Ma è qui che l’approccio di Trump si rompe.

Nessuna delle due parti è interessata solo al territorio, che può essere diviso in un accordo di pace. Putin vuole l’Ucraina, ovviamente, ma sta anche sacrificando così tanti soldati per catapultarsi di nuovo allo status di superpotenza, per riconquistare un posto al tavolo per influenzare la sicurezza europea, l’economia globale e il DNA stesso della comunità internazionale. Se tale opzione non è disponibile sotto Trump, Putin ha un’altra strategia: aumentare il conflitto con l’Occidente insieme a una serie di stati canaglia.

L’Ucraina, nel frattempo, vuole espellere le truppe russe dal territorio ucraino, ovviamente, ma vuole anche evitare la piena occupazione, lo status di conflitto congelato e il limbo perpetuo come paese in attesa di adesione all’Unione europea. Vuole anche l’adesione alla NATO, ma probabilmente accetterebbe una qualche forma di neutralità pesantemente armata, almeno per il frattempo.
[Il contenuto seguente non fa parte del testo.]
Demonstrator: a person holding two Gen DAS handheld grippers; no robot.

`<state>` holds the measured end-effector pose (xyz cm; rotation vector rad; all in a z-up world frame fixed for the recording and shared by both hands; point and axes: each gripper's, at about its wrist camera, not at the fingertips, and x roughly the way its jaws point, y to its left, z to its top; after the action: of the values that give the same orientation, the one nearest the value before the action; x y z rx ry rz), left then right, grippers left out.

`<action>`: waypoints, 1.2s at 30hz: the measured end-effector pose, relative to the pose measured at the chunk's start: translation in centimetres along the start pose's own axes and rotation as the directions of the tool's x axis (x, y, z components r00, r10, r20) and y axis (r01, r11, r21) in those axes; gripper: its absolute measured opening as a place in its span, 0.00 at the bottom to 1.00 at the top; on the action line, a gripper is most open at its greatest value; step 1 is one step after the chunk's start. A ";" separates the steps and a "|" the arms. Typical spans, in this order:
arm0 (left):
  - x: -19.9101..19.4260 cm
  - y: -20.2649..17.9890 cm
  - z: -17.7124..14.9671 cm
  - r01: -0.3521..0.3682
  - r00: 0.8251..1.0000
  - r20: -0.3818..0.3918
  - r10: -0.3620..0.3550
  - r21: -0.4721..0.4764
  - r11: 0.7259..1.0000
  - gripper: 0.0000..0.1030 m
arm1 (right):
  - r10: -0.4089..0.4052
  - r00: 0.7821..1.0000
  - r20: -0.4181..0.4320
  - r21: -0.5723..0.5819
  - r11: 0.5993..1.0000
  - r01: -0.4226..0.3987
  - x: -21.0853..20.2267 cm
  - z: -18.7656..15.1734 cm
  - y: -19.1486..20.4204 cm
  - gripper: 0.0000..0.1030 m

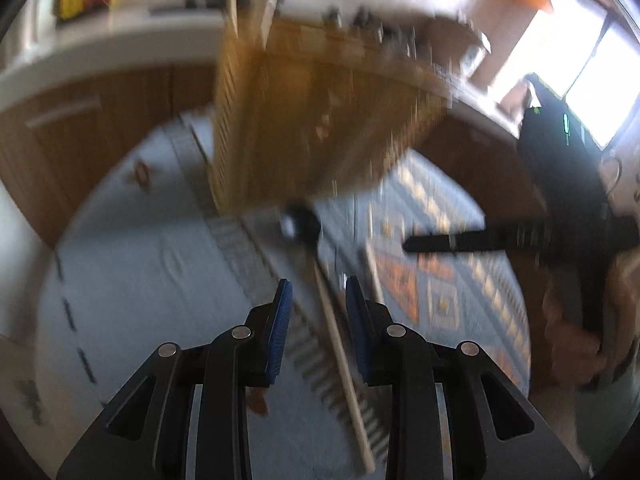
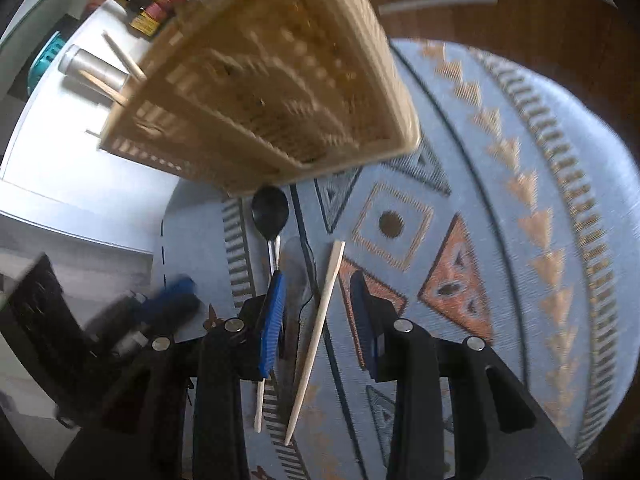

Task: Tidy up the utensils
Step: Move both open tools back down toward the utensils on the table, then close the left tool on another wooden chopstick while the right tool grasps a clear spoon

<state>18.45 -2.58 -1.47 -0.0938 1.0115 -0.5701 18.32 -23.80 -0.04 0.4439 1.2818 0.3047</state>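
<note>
Both claws fill the lower frames: the left gripper (image 1: 318, 304) and the right gripper (image 2: 316, 300) each stand partly spread, pads pinching nothing, angled down at the patterned cloth (image 2: 500, 184), probably to choose a pick; largest above them, the slatted basket (image 2: 272, 80) occupies the upper centre, likely the destination, some sticks already standing at its upper-left side; below its lower edge lies the black spoon (image 2: 270, 212), bowl toward the basket, handle running to the right claw's left pad; the loose chopstick (image 2: 320, 328) lies between that claw's pads, apparently untouched.
</note>
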 end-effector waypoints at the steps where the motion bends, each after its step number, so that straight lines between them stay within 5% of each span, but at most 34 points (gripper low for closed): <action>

Le mere minacce possono fare poco per colmare tali differenze. Forse Trump può ottenere un cessate il fuoco attraverso la pura forza di volontà. Ma non durerà. I Three Stooges non sono un buon modello per la risoluzione dei conflitti.

E noi polli?

Le minacce di Trump sono pensate per essere intrattenimento: per attirare l’attenzione dei media, mobilitare i follower di MAGA sui social media e infuriare i suoi avversari in patria e all’estero. Ma queste minacce sono anche molto reali, come dimostra il record del suo primo mandato. Le minacce, per Trump, sono come semi. Li sparge al vento e poi si siede per vedere cosa germoglia.

Il modo più importante per affrontare le minacce a spettro completo di Trump è trovare un punto strategico di resistenza e allocare molte risorse per rafforzarlo. Un esempio recente è la causa lanciata da Democracy Forward per fermare la sospensione delle sovvenzioni federali da parte di Trump. Un giudice federale ha temporaneamente sospeso la sospensione. E poi, sotto la pressione di tutte le parti, l’amministrazione ha fatto marcia indietro.

Molti polli morti spaventeranno ovviamente le scimmie. Ma un pollo che continua a sbattere nonostante tutta la forza schierata contro di esso? Le scimmie vedranno quel pollo coraggioso e si faranno coraggio. Un potente respingimento del pollame invia anche un messaggio importante a tutti gli altri polli.

Di John Feffer

John Feffer è un autore e editorialista e direttore di Foreign Policy In Focus.